▸ **Task requirements**
Where the records hold the string "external", show the whole line it sits on.

○ ○ ○ ○

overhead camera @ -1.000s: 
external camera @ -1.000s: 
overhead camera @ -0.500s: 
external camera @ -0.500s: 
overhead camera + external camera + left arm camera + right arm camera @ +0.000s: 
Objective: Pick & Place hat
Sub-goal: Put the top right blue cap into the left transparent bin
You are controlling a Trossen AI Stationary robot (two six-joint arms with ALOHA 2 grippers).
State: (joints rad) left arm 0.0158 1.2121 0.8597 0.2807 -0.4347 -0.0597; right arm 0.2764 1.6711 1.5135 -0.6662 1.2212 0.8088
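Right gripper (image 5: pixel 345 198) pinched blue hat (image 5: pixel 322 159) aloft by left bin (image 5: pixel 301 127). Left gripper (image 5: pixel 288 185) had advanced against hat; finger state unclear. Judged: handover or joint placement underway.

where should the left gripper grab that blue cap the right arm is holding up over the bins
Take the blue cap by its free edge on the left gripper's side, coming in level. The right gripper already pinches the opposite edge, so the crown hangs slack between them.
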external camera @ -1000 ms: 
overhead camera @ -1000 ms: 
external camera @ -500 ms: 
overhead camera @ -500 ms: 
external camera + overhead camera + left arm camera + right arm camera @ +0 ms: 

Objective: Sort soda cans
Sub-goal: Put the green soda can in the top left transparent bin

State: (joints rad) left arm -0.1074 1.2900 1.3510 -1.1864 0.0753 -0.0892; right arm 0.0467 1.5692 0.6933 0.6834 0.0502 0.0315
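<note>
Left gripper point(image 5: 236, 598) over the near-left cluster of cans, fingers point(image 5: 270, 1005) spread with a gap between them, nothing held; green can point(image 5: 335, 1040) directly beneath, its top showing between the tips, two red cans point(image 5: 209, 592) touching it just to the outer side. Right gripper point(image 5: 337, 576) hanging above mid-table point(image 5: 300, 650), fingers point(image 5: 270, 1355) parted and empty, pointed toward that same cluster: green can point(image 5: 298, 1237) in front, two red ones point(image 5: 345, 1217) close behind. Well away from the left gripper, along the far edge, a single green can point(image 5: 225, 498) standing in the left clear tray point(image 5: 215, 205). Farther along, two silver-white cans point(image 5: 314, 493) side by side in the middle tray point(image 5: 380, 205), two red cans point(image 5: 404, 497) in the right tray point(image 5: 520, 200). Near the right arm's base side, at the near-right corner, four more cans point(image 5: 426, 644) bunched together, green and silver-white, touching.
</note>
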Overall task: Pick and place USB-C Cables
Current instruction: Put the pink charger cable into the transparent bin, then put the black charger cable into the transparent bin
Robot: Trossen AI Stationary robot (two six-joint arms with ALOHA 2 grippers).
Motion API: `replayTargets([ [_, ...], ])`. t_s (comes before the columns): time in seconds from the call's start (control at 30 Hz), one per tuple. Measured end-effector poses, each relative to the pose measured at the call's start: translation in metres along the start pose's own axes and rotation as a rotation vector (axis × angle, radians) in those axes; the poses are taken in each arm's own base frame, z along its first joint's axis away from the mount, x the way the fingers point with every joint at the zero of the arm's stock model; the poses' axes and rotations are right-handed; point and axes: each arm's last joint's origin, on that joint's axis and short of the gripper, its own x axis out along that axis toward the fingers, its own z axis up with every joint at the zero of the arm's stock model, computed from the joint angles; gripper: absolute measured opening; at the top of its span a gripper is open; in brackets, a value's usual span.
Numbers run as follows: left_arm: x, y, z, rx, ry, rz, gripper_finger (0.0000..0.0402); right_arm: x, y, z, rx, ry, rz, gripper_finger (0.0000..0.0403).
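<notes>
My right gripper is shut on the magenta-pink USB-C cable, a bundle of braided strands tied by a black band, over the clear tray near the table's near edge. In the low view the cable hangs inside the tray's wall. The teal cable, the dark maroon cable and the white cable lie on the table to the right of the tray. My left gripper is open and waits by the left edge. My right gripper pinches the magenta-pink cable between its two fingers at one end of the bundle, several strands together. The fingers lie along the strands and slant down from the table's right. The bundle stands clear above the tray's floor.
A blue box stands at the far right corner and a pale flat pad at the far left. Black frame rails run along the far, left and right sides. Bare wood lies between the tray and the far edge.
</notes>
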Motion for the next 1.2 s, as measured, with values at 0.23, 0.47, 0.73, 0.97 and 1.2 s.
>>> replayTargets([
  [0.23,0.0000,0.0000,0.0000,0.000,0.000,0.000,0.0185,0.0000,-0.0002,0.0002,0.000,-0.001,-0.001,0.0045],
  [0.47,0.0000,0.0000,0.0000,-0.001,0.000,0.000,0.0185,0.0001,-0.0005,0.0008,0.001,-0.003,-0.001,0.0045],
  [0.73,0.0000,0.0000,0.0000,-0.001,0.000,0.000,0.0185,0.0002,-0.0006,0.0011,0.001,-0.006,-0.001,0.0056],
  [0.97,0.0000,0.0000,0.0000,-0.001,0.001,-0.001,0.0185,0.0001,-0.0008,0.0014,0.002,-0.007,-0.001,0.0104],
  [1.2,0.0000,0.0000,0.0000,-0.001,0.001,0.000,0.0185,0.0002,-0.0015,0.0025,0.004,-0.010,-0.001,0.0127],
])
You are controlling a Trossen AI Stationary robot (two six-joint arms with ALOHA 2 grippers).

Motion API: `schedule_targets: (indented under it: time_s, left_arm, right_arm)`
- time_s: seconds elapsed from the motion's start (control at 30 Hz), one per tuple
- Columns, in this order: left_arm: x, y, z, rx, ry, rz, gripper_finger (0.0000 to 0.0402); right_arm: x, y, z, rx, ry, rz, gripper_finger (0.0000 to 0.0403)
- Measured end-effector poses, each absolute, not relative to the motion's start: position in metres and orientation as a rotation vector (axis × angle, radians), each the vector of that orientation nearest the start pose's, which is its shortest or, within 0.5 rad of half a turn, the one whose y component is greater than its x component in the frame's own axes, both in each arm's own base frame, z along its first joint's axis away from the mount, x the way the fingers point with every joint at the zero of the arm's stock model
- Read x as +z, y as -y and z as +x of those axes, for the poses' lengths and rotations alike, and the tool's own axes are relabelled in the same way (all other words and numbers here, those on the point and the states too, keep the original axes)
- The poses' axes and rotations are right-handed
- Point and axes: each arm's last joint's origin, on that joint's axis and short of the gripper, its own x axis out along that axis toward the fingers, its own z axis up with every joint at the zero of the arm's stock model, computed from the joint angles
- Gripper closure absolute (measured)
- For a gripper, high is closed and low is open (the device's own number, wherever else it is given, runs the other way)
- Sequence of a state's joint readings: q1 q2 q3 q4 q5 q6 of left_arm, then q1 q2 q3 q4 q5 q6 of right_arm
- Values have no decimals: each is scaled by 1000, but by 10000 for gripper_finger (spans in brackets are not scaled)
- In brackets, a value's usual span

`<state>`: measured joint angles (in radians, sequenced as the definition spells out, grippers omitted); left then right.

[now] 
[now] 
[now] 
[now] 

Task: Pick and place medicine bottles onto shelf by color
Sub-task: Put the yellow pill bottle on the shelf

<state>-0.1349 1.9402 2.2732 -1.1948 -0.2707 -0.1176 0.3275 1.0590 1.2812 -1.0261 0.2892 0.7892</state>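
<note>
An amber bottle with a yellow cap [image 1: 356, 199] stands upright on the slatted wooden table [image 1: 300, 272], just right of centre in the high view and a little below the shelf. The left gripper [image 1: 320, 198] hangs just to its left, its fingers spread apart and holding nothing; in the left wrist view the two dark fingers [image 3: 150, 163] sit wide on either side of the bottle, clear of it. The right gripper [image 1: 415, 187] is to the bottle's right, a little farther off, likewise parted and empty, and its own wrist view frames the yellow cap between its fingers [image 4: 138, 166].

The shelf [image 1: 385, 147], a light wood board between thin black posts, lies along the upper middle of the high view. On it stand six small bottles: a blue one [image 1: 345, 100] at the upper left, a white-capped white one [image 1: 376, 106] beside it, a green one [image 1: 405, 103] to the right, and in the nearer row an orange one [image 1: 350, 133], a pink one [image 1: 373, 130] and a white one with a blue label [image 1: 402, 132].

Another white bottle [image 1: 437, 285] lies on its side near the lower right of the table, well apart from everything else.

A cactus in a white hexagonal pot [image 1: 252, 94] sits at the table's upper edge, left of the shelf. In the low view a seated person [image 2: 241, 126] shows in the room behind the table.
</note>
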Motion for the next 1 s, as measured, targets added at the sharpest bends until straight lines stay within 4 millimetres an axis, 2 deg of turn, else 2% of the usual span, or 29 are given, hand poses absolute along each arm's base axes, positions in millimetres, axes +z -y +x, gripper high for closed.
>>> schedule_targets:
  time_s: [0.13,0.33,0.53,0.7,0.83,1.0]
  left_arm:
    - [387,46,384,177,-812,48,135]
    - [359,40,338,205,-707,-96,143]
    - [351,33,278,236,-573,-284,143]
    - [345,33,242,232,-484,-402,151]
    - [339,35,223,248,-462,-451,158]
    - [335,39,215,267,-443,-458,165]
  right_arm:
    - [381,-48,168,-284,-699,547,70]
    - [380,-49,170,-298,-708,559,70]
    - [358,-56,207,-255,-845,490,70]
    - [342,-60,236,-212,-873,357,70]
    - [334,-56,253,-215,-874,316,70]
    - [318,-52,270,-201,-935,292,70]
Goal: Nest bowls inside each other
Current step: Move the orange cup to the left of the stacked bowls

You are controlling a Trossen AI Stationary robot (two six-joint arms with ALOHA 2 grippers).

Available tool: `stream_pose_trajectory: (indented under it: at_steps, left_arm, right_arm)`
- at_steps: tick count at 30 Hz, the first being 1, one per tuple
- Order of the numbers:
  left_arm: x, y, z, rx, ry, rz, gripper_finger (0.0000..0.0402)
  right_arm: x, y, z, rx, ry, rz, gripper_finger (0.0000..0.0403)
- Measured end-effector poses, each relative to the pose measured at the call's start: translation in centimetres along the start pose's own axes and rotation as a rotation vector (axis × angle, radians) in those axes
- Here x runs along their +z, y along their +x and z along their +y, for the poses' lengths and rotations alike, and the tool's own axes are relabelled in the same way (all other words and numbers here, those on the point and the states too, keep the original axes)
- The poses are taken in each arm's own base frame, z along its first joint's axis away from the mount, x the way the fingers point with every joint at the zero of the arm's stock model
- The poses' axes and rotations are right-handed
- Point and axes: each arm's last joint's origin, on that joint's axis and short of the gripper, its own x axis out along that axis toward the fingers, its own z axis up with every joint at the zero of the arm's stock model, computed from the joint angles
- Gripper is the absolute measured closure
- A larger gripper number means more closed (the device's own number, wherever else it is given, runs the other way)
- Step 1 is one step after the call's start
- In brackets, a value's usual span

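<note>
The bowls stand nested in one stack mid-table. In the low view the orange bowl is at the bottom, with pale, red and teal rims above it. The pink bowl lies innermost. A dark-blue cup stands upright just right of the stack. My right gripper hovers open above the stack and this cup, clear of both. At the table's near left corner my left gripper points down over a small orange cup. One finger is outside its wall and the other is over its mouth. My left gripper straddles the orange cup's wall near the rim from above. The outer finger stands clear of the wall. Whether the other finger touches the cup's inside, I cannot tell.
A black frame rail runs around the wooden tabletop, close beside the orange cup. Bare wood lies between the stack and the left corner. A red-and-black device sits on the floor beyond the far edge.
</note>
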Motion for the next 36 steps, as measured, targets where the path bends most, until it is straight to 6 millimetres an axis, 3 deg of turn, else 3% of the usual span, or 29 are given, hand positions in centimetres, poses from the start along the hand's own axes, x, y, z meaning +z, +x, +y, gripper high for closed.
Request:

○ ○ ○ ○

▸ **Exercise result**
external camera @ -1.000s: 
external camera @ -0.500s: 
overhead camera + external camera + left arm camera + right arm camera @ +0.000s: 
external camera @ -1000 ms: 
external camera @ -500 ms: 
external camera + overhead camera + left arm camera + right arm camera @ +0 ms: 

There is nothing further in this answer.